Worst recorded/Mastered Albums
May 14, 2013 at 2:50 AM Post #78 of 125
Quote:
Almost any track from the Brian Jonestown Massacre sounds like it was recorded in a modern studio, then re-recorded on a $18 Radio Shack cassette recorder before being mastered.  Like the music, but the phony lo-fi sound is awful. 

 
 
I know this is an older post, but BJM lives and dies with Anton. And with Anton, you also get his addictions, whether you like it or not.  There's nothing phony about their lo-fi style.  Find the movie DIG! (featuring the Dandy Warhols) and you can see Anton recording, by himself, in the bathroom, on the front step or in the kitchen of whatever house he was squatting in while completely strung out on smack.  (He was homeless for the entire duration of filming DIG!)
 
His incredible manic output (like the 3 separate full length albums in 1996) almost by definition means huge swings in production quality, especially on a junkie's shoestring budget.  For a while, he would get up in the middle of the night and record directly in his bedroom using whatever was on hand, which was usually a POS 2 track cassette player, assuming he had pawned his 4-track for dope (which was a good assumption in most cases).  He couldn't exorcise his sickness, so he had to get it out in music.
 
Using the '96 albums as an example, Take It From the Man is surprisingly well recorded. On the other hand Thank God For Mental Illness may have been recorded on a potato placed at the bottom of a well-used and dented trashcan.
 
That said 2012's BJM release Aufheben is excellent.
 
On the other hand, Death Magnetic had some of the worst sound from the best quality equipment I had ever heard.  It was perfect release and statement by the band for their whole tone-deaf post-Napster fiasco. A mess from front to back.  "My lifestyle determines my death style?"  Jiminy Christmas, you guys actually thought that was a clever idea for a lyric? Song? Album?
 
For me though, something happened in the mid-to-late 1980's in the UK.  Whether is was some form of sudden deafness or a contagious insanity occurring only in recording engineers, so many albums from that time just sound consistently terrible.  The Sisters of Mercy's goth classic Floodland has practically all the bass and lower midrange sliders pulled almost all the way down, so you can hear a little of what is supposed to be there, but it's more marked by what is missing.  Likewise, early Smiths records have minimal ooomph for Mike Joyce and Andy Rourke's excellent rhythm section work.  Johnny Marr's guitars sound great and are front and center, but the rest doesn't just take a backseat, it's in another car a few miles back.  Peter Murphy's Love Hysteria had a better mix but always sounds completely flat and 2-D which is a shame since "Indigo Eyes" was one of the best tracks of 1980s.
 
May 14, 2013 at 10:29 AM Post #79 of 125
I always cringe at the thought of Megadeth So Far So Good... So What!  I think it was the original CD release I wanted to rip my headphones off my head and throw them against the wall it hurt so bad.
 
Jun 20, 2013 at 8:54 PM Post #80 of 125
I have to give a special honourable mention to Nigel Kennedy's "The Kennedy Experiece". It may be the sole existing example of a loudness war abomination made using only acoustic instruments. The really upsetting aspect is that the music is inspired, unique and brilliantly played. It's one genius reinterpreting the work of another. The album consists of 6 Jimi Hendrix tracks rearranged for a small string ensemble. They are played with similar brilliance and energy as Jimi Hendrix brought to the originals. Then some of them are bludgeoned to a headache inducing screaming mess in mastering.

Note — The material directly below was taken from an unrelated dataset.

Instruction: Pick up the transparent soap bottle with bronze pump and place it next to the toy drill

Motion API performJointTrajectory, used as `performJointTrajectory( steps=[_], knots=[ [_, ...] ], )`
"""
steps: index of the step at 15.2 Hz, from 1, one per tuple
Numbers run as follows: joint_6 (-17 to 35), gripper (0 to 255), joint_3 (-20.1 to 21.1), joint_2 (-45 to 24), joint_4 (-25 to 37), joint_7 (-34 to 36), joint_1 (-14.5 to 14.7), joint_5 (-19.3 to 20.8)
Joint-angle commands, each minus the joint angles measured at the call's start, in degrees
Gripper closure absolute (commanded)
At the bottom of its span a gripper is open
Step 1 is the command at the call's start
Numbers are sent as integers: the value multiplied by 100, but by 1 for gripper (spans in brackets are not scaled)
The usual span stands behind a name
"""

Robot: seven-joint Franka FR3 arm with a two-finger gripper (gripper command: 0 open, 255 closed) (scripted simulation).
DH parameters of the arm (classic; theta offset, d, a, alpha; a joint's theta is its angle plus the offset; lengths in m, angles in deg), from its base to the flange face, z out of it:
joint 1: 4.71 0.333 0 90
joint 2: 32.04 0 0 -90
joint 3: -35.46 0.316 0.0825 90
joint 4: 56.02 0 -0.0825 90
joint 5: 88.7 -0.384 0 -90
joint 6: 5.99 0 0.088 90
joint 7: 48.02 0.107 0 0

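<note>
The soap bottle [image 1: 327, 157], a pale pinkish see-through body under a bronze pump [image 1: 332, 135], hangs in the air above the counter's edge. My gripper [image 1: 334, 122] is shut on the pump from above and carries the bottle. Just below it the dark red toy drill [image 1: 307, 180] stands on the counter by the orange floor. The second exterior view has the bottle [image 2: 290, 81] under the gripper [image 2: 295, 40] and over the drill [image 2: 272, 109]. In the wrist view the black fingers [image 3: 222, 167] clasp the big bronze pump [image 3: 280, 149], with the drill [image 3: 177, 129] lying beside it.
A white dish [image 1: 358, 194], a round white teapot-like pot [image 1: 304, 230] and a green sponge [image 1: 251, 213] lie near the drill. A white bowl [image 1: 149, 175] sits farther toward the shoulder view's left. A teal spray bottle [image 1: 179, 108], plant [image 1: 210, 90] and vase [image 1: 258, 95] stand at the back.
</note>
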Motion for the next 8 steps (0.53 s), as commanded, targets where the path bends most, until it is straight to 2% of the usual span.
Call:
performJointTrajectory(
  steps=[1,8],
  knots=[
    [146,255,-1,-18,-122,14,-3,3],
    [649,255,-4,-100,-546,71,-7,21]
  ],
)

The worlds loudest string ensemble:



Now there is a bad master that Experience Hendrix LLC would be proud of. That was Purple Haze btw. For comparison here is Jimi Hendrix's Purple Haze from Smash Hits (Japanese Polydor edition):

 
Jun 26, 2013 at 2:50 PM Post #81 of 125
I'm surprised stuff by the Black Keys hasn't been mentioned here.  Horrible, and pretty much un-listenable for more than one song on IEMs.
 
The new Black Sabbath album is a disappointing mess on the mastering, with most songs checking in at >-9.5dB.  Just listening casually through PC speakers is OK, but tough to handle through headphones or a better speaker system.
 
 
Jul 6, 2013 at 2:46 AM Post #82 of 125
I've found Black Keys disappointing at times, but not entirely unlistenable. However, as you say, when the IEMs get put in.... Argh!

Just out of interest, what are people using to check waveforms and where the clipping happens and such? I have a few tracks that I feel are badly mastered, but I'm not quite sure how to confirm it. Also, how does one determine that something is over-compressed? Again, I'm certain i hear it, but it would be interesting to be able to pull out the waveforms. It would be great to be able to review albums with more aspects being scrutinized than just, well, the music.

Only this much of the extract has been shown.